Furthermore there are some legal issues in most European countries regarding privacy and proportionality of collecting data which is one of the biggest reasons DLPs are not really selling over there.

There are some strict guidelines regarding data retrieval and processing in the EU:

  • Notice—data subjects should be given notice when their data is being collected;
  • Purpose—data should only be used for the purpose stated and not for any other purposes;
  • Consent—data should not be disclosed without the data subject’s consent;
  • Security—collected data should be kept secure from any potential abuses;
  • Disclosure—data subjects should be informed as to who is collecting their data;
  • Access—data subjects should be allowed to access their data and make corrections to any inaccurate data; and
  • Accountability—data subjects should have a method available to them to hold data collectors accountable for following the above principles.

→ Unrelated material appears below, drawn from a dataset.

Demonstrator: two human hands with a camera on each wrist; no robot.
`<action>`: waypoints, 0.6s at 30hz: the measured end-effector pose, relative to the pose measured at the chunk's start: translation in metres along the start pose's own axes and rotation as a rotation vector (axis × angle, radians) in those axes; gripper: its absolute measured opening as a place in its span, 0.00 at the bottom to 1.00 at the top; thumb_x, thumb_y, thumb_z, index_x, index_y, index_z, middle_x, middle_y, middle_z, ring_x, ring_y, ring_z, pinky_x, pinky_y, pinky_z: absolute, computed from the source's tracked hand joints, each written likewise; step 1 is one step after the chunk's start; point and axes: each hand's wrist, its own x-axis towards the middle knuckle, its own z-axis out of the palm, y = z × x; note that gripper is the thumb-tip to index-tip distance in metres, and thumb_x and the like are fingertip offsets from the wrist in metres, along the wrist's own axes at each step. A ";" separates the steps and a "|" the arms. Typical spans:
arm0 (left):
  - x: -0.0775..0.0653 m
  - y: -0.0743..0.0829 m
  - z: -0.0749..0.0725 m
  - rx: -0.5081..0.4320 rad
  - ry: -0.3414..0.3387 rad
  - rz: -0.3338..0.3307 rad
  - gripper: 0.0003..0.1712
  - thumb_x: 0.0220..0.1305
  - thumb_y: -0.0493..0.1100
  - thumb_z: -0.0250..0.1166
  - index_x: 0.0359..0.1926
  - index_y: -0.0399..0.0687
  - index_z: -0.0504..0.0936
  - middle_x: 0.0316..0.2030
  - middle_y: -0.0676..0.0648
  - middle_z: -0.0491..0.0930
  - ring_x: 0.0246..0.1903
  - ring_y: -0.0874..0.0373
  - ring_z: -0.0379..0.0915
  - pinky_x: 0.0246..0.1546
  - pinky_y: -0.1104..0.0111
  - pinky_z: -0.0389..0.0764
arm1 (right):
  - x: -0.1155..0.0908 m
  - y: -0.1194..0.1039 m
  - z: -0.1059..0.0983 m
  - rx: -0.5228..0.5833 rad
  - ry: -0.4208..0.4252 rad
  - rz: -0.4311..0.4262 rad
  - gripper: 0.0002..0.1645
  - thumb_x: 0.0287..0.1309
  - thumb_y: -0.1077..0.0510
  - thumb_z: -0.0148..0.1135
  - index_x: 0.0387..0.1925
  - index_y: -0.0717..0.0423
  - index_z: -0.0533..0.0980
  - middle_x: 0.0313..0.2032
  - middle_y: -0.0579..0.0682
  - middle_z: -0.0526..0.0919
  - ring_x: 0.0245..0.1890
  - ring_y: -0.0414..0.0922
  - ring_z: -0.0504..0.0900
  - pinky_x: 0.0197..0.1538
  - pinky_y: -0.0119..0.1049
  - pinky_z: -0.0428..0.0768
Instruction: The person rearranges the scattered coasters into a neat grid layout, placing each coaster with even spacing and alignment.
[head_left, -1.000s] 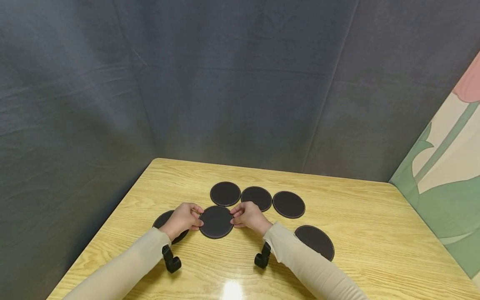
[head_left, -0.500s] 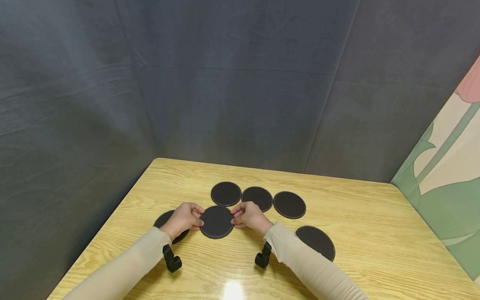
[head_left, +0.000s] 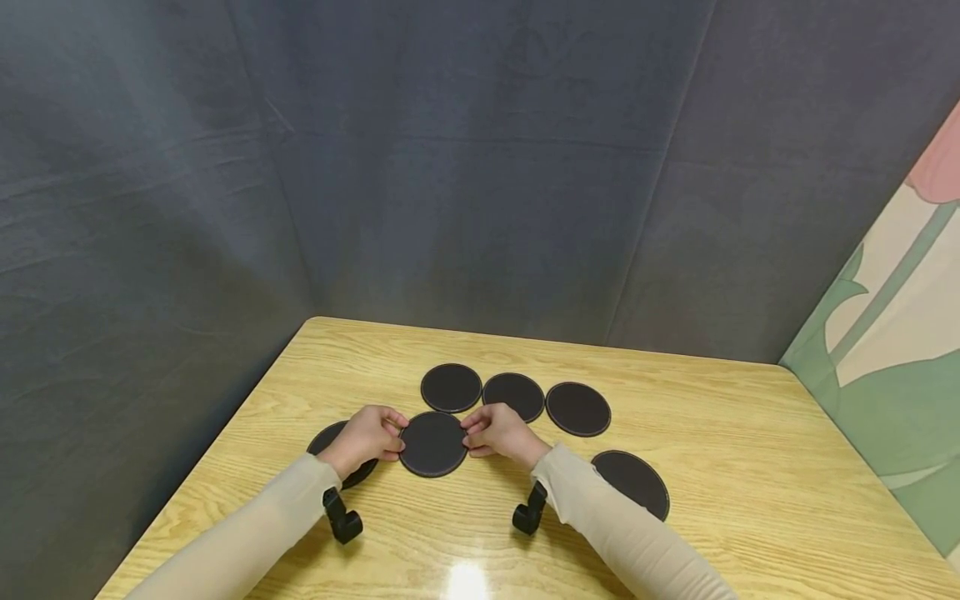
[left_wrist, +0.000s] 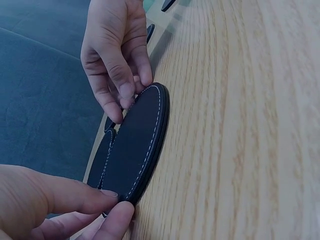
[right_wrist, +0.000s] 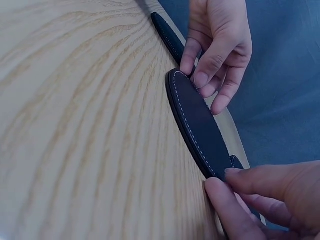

In comparison to the US for instance, if a European employee has a folder on his computer titled "personal", even on a company machine, the data within this folder may not be accessed. The definition of personal has also been kept quite broad allowing for wide interpretation. And personal data is not allowed to be processed unless certain conditions are met:

  • Transparency (subjects should always be notified what data is being processed)
  • Legitimate purpose
  • Proportionality (When sensitive personal data (can be: religious beliefs, political opinions, health, sexual orientation, race, membership of past organisations) are being processed, extra restrictions apply.)
  • The data itself can also not be sent to other countries outside of the European Union, unless certain conditions are met

Violating (even accidentally ) any of the above rules will make you legally liable and can cause a lot of hurt to your company. So a machine collecting almost everything which passes over your network (and which decrypts SSL streams) is a real risk if something goes wrong with the data it collected or if someone decides to take a peak in it, as your company will be held responsible for it.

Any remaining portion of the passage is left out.